On Thu, Apr 06, 2017 at 09:34:36AM +0200, Michal Hocko wrote:
> On Thu 06-04-17 12:49:50, Srikar Dronamraju wrote:

> > Similar example that I gave in my reply to Mel.
> > 
> > Lets consider 2 node, 24 core with 12 cores in each node.
> > Cores 0-11 in Node 1 and cores 12-23 in the other node.
> > Lets also disable smt/hyperthreading, enable isolcpus from core
> > 6-11,12-17.  Lets run 48 thread ebizzy workload and give it a cpu list
> > of say 11,12-17 using taskset.
> > 
> > Now all the 48 ebizzy threads will only run on core 11. It will never
> > spread to other cores even in the same node(or in the same node/but
> > isolated cpus) or to the different nodes. i.e even if numabalancing is
> > running or not, even if my fix is around or not, all threads will be
> > confined to core 11, even though the cpus_allowed is 11,12-17.

Argh, why such a convoluted example :-(

> Isn't that a bug in isolcpus implementation?
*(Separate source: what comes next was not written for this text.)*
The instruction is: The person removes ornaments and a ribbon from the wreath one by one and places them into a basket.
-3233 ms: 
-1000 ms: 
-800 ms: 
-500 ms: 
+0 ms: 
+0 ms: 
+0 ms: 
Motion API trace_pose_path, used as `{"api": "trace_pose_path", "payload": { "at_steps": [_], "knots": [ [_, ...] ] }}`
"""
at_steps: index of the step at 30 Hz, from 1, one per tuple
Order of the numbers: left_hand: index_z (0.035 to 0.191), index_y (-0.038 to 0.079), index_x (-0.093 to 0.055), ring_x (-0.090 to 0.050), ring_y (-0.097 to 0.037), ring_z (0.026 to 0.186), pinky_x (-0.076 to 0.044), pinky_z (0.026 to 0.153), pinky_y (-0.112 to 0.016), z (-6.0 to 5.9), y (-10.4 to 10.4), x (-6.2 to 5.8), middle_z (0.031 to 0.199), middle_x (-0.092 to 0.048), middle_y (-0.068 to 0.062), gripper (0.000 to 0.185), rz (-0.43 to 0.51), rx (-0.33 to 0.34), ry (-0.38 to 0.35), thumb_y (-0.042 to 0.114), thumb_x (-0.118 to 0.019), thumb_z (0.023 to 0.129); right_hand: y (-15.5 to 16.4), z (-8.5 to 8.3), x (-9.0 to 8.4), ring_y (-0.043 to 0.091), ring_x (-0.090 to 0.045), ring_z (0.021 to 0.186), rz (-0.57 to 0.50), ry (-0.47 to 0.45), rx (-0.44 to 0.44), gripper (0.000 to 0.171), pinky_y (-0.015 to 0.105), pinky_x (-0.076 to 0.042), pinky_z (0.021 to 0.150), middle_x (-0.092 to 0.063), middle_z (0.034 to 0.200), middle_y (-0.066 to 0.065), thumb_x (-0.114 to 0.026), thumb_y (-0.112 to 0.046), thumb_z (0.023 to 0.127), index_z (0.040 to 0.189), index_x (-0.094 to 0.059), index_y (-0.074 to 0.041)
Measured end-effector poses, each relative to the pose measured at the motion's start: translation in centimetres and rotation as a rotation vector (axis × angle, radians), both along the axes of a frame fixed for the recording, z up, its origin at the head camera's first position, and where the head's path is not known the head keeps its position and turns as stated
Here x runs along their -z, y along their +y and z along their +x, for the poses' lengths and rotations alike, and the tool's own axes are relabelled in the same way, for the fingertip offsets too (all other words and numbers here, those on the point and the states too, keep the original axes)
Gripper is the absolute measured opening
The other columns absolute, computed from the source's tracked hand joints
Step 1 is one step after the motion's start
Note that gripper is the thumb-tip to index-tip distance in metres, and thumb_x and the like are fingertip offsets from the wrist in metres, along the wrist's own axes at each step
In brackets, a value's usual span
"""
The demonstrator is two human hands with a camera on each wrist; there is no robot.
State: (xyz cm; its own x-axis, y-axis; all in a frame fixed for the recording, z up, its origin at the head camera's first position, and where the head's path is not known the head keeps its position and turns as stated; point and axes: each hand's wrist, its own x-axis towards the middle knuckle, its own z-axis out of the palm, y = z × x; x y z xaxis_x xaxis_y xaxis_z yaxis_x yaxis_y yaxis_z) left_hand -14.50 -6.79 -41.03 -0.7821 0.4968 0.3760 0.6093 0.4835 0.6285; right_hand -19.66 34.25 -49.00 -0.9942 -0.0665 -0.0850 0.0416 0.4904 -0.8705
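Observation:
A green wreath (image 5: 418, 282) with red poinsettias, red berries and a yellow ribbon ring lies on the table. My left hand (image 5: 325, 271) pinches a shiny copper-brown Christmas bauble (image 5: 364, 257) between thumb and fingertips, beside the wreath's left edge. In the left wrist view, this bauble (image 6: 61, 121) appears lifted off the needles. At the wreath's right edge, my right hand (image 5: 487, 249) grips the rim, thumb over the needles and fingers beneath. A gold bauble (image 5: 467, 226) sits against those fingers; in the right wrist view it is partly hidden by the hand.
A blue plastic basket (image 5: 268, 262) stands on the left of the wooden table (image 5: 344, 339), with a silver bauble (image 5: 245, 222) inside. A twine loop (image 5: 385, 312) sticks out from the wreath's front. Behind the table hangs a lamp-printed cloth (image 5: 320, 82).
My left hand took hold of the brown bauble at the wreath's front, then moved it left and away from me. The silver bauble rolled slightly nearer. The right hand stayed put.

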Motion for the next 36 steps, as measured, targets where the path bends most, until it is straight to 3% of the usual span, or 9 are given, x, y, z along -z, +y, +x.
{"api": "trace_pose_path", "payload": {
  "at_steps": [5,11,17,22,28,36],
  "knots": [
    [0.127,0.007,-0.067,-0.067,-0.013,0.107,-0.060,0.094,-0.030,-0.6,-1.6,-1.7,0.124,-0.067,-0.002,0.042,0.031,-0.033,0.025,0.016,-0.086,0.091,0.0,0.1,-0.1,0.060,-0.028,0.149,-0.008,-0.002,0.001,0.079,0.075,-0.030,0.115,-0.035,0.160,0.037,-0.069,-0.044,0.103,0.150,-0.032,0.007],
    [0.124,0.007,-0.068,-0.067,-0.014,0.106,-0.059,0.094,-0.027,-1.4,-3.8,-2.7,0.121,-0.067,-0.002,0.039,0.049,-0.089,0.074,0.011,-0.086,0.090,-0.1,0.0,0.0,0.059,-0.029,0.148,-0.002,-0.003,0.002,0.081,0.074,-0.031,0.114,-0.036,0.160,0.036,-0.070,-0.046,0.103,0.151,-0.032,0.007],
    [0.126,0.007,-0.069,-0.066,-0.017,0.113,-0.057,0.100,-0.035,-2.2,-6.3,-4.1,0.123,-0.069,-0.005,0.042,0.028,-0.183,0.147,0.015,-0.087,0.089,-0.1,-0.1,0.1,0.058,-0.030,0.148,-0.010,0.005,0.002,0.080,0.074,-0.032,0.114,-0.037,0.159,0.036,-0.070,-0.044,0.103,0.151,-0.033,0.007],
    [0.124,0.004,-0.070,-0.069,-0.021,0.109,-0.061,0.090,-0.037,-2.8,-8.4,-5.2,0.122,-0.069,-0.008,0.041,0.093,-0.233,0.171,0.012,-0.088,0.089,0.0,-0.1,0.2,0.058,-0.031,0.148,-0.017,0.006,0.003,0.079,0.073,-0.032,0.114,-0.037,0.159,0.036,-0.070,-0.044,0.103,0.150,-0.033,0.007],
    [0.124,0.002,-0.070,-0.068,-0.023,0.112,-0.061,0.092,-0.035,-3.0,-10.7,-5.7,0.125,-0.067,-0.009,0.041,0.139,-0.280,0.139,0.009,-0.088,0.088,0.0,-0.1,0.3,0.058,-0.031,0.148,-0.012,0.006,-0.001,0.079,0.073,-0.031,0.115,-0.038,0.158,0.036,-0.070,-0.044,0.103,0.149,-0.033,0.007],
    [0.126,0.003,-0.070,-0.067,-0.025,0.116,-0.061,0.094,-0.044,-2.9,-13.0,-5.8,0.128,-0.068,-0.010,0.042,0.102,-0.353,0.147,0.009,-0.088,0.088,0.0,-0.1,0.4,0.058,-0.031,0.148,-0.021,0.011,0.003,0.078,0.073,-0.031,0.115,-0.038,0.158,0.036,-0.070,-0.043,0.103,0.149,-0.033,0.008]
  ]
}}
It is certainly an
> unexpected behavior I would say. Is this documented anywhere?

Without engaging the brain too much to decipher the example; it does
look right. isolcpus will have no balancing.

> Isn't sched_setaffinity the only way how to actually make it possible to
> run on isolcpus?

Think so.. Personally I hate isolcpus and never use it.

> I would really like to see it confirmed by the scheduler maintainers and
> documented properly as well. What you are claiming here is rather
> surprising to my understanding of what isolcpus acutally is.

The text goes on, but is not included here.